(Haskell in Haskell) 1. Setup

This is the first “real” post in the Haskell in Haskell series.

In this post we’ll go over setting up a basic project in Haskell. We’ll be building our compiler on top of this foundation in the next posts.

(The code for this part is available here)

By the end of this series, we’ll have written a Haskell program that reads in Haskell source code, and then spits out C code.

We could write all of our code in a big Haskell file, compile that, and then call it a day, but this isn’t a manageable solution. This is why we want to make a project, which will allow us to easily combine multiple source files into a single program.

Haskell Tools

Haskell, unlike other languages, doesn’t come with “out of the box” support for building projects; at least, not adequate support for what we’d like to do. We’re going to need some additional tooling to help us.

Compiler

I’ve been saying “Haskell”, when talking about the compiler, but what I really mean is GHC. In theory, there’s a Haskell specification, so you could use a different compiler. In practice, GHC is so good, and so entrenched, that nobody bothers to use anything different. Almost every single project depends on details specific to how GHC works, including its numerous extensions, so you couldn’t even use another compiler if you wanted to.

We could’ve limited ourselves to a small subset of Haskell, so that our compiler could process itself, but this is too much of a limitation. We’ll be making use of GHC’s features to make our work easier.

Build Tools

Next, we need a build tool, outside of the compiler itself, that allows us to manage the source files in our project. This tool will also be responsible for collecting the libraries that our project depends on, making sure the versions are compatible. We won’t be relying on very many libraries. We just need a handful, belonging to the “standard canon” of Haskell anyway.

At the time of writing, there are basically two build tools for Haskell, Cabal, and Stack.

The difference between Cabal and Stack is mainly historical. In practice, they’re more or less the same nowadays. The main difference between the two is that Cabal will use Hackage as its source of packages, while Stack will use Stackage. Stackage pulls its packages from Hackage, but a group of maintainers make sure that the packages build together. This delays the accessibility of packages, but provides more stability for programmers.

If you’re familiar with Linux distributions, Hackage is a bit like Arch, with community provided packages, and minimal vetting, whereas Stackage is a bit like Ubuntu, where you have maintainers curating the versions of packages in the repository, and providing stable LTS releases.

Back in the day, Cabal would install packages globally, unless you explicitly created a Sandbox for each project. Stack was created to address this concern, as well as to use Stackage which was seen as providing advantages over using Hackage directly. Stack only installed packages locally for each project, allowing different projects you have to use different versions of packages. Eventually, Cabal created the new-build, new-run, etc. commands to provide this behavior. Since these commands are now the default, Cabal essentially acts like Stack nowadays.

All this to say that these tools are basically equivalent, but if you like having the LTS snapshots that Stackage provides, you may want to use Stack.
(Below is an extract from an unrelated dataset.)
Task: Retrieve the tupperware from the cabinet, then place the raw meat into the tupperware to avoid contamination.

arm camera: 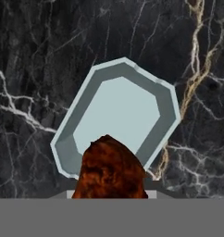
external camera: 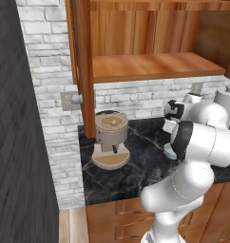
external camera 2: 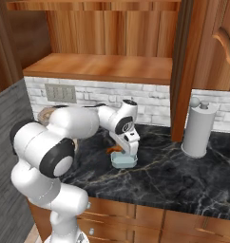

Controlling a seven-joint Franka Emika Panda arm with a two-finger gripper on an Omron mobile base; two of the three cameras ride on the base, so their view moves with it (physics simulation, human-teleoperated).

For our purposes, we’ll be using Cabal. In practice involving Stack involves installing Cabal anyways, and ultimately Cabal works very well nowadays, and I personally find Stack to be somewhat superfluous.

ghcup

We know that we’ll be needing a compiler (GHC), and a build tool (Cabal), but what’s the easiest way to install them? On Linux and macOS, at least, the answer is probably ghcup.
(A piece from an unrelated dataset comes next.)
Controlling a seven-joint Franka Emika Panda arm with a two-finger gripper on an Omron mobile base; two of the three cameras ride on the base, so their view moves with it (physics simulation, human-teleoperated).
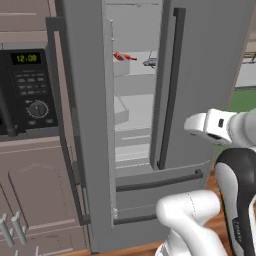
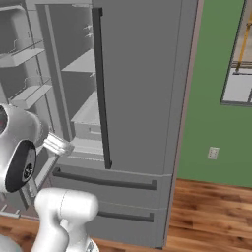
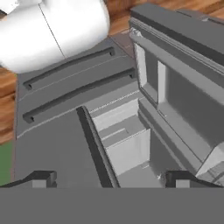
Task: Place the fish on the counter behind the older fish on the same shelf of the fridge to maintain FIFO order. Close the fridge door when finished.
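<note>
Hand (image 3: 111, 179) released and empty, dark fingertips (image 3: 43, 178) spread wide, nothing between them. Aimed down at the lower front of the fridge (image 2: 142, 74), with the drawer handles (image 3: 70, 65) further along its line of sight.

Small red-orange fish (image 1: 125, 57) lying on a pale shelf (image 1: 140, 70) inside the fridge, well above and beyond the hand. Dark grey older fish (image 1: 150, 62) on the same shelf, near the red one and apart from it. Hard to tell from this angle which of the two sits deeper.

Open door (image 1: 82, 125) swung out, its inner bins to one side of the hand in the hand view (image 3: 183, 87). Closed door (image 1: 210, 60) with its long dark bar handle (image 3: 96, 144) running up between the fingertips.

Judged step: placing looks done, closing the open door left to do.

To do it well:
- Keep the hand slack; no grasp needed, a flat push serves.
- Bring the hand round to the outer face of the open door, near its free edge, far from the hinge.
- Push in a smooth arc, following the swing.
- Keep arm and fingers clear of the door bins and the closing gap.
- Press until seated flush beside the closed door.
</note>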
This isn’t just an installer for GHC and Cabal, but rather a tool that you install once, and that then lets you update your version of GHC and Cabal as often as you want. This way you can just run this setup process a single time, and then have an easy way to follow the new releases of GHC as they come out.

The website for ghcup has very simple installation instructions for Linux and macOS, which just involve fetching and running a bash script. Unfortunately, for Windows this tool doesn’t seem to be available, but the website also provides instructions towards setting up the Haskell Platform, which seems to be the preferred method of installation here.

Regardless, if you’d like to install GHC and Cabal through other means, go right ahead. As long as you have recent versions of both of these tools, there shouldn’t be any problems following along with this project.

Cabal Project

All right, now that we have the tools of our craft, it’s time to start putting them to good use!

The first thing we want to do is to create a project using Cabal. A project will allow us to easily work across multiple source files, and use a handful of useful libraries in our program. Furthermore, by providing this series through a project, it should hopefully work in the future, because the dependencies will be pinned to specific versions known to work. Even if the packages release new versions, the ones we use for this series will still be there.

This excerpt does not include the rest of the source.